— Я потерял их, папа, — проговорил я в страхе, смотря умоляющими глазами на миссис Бёрк.
— Потерял? Где же это ты их потерял?
— Да я шел купить семя для Полли, а большой мальчик наскочил на меня и вышиб их у меня из рук…
— И ты думаешь, я поверю твоим россказням! — вскричал отец, бледный от гнева.
Меня не особенно удивило недоверие отца, но я был просто поражен, когда миссис Бёрк вдруг проговорила.
— Да, вот он и мне сказал тоже! А спросите-ка у него, Джемс, где он шатался до сих пор, и отчего у него масляные пятна на переднике?
На моем переднике действительно были пятна от жирного пирожка, которым я полакомился за свои полтора пенса.
— Ах ты дрянной воришка! — закричал отец: — ты украл мои деньги и пролакомил их!
— Да, я думаю, что это так, Джемс, — сказала низкая женщина, — и я бы советовала вам дать ему хорошенькую порку!
Она стояла тут, пока отец стегал меня до крови толстым кожаным ремнем. Насколько было возможно, я прокричал ему всю историю о его деньгах, но он не слушал меня и бил, пока рука его не устала. После сеченья меня заперли в заднюю комнату и оставили там в темноте до самой ночи. О, как я ненавидел в это время миссис Бёрк! Я был взбешен до того, что почти не чувствовал боли от кровавых рубцов, избороздивших тело мое. Я перебирал в уме все несчастия, какие только знал, и всех их желал ей.
Но напрасны были мои желания.
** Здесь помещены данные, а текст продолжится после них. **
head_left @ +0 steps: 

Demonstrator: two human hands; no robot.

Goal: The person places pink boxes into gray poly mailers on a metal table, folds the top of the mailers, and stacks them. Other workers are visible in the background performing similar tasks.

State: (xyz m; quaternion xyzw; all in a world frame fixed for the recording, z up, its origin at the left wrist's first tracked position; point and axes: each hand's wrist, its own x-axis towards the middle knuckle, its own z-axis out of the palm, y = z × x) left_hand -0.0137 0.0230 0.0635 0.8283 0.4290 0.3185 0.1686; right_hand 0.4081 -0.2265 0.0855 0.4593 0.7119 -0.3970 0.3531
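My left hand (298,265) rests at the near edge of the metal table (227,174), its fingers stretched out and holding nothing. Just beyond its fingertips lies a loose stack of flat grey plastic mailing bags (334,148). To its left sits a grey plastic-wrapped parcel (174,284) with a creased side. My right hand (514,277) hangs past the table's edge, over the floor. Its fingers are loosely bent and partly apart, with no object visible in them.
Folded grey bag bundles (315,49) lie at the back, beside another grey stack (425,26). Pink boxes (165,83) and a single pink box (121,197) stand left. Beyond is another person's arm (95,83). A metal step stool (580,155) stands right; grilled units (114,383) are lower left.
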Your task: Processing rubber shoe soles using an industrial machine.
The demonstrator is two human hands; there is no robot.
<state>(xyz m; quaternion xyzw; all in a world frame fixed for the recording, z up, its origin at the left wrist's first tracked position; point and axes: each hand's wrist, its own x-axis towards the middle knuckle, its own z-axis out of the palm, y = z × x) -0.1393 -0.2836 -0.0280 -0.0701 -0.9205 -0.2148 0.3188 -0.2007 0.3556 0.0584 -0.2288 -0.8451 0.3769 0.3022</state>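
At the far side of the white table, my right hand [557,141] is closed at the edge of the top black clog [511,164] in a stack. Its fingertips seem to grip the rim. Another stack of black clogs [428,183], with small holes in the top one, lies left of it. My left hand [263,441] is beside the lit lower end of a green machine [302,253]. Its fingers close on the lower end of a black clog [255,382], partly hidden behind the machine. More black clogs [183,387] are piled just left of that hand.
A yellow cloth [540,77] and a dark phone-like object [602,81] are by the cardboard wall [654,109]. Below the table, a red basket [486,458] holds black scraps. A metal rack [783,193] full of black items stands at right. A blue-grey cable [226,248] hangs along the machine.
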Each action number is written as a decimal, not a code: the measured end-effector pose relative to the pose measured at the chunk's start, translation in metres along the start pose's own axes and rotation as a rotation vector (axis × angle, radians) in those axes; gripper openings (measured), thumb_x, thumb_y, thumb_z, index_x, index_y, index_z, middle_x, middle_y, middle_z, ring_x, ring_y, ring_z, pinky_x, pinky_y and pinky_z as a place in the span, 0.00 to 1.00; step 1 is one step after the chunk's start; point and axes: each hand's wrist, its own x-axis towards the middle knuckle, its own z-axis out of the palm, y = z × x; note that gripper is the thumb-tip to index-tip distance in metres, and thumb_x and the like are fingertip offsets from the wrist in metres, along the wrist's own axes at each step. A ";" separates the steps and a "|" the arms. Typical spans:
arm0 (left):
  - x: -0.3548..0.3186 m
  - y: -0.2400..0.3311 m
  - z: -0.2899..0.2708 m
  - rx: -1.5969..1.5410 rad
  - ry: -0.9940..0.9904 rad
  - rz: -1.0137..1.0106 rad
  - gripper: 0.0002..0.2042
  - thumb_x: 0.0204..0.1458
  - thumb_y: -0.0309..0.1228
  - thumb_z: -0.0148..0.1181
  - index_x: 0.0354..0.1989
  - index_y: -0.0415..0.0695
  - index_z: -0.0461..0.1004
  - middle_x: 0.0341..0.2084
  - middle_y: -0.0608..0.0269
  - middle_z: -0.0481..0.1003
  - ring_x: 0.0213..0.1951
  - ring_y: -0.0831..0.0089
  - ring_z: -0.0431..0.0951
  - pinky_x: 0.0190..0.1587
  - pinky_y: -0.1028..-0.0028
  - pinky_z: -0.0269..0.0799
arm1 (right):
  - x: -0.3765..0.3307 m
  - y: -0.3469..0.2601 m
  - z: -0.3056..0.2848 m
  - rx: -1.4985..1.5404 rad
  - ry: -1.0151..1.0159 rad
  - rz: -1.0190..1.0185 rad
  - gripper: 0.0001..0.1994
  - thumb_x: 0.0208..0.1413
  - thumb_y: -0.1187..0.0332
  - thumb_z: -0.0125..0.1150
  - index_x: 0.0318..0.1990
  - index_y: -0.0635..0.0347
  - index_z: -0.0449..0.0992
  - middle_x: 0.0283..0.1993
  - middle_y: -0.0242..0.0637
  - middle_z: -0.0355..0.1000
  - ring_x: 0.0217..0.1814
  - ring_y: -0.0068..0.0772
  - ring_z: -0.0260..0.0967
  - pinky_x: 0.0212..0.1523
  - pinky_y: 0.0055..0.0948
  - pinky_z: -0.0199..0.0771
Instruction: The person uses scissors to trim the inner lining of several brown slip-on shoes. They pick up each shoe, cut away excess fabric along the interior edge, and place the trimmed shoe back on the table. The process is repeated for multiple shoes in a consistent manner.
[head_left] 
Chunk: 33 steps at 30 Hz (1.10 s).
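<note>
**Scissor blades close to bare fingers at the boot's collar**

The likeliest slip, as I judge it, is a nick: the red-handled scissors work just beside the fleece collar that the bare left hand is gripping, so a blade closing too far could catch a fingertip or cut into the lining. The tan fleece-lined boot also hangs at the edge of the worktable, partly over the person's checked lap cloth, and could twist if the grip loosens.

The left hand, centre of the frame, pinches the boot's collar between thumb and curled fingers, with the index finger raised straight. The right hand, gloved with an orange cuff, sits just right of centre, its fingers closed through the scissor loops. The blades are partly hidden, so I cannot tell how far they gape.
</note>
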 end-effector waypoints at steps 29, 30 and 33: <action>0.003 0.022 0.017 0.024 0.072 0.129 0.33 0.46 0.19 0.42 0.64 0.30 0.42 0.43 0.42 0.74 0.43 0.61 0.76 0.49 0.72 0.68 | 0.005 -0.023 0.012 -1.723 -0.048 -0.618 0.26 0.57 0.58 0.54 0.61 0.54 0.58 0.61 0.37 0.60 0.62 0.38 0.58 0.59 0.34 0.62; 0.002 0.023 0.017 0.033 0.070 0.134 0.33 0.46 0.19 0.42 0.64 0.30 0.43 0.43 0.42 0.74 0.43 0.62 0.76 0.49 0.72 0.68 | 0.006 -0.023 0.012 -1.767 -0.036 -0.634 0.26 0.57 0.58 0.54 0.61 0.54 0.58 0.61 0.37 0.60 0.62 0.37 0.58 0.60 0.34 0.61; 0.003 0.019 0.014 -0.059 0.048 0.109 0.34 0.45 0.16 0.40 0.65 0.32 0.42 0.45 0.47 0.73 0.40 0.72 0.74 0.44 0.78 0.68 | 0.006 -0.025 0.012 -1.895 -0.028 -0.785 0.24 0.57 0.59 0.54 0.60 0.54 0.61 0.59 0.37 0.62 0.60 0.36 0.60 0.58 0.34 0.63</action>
На другой день она вошла в нашу комнату добрая и веселая, как всегда, и всякий день входила такой же веселой, пока отец не повенчался с ней.
Свадьба их была очень тихая, никто в переулке ничего не знал о ней, и я вовсе не подозревал, какое важное событие готовится у нас. Раз вечером, отец возвратился домой вместе с миссис Бёрк; они привели с собой одного молодого человека, приятеля отца, и послали за бутылкой рома. Когда я принес ром, гость налил его в стаканы и стал поздравлять отца и миссис Бёрк и желать им всякого счастья. Меня это нисколько не интересовало, и я уже собирался уйти вон из комнаты, когда отец остановил меня.
— Поди сюда, Джимм, — сказал он: — видишь ты кто это сидит на стуле?
— Конечно, вижу, — смеясь, отвечал я: — это миссис Бёрк.
— Ну, слушай. Больше никогда не смей произносить этого имени. Ее зовут не Бёрк.
— Не Бёрк? А как же, папа?
— Ее зовут мать, вот как ты должен называть ее; и ты должен обращаться с ней, как с матерью. Если ты этого не исполнишь, я тебя попотчую кушаньем, которое не придется тебе по вкусу! Смотри же, помни!
В словах отца не было ничего особенно печального, но, услышав их, я принялся горько плакать.
— Это что значит? — сердито сказал отец: — ты бы должен был благодарить меня! Разве ты не рад, что у тебя теперь есть мать?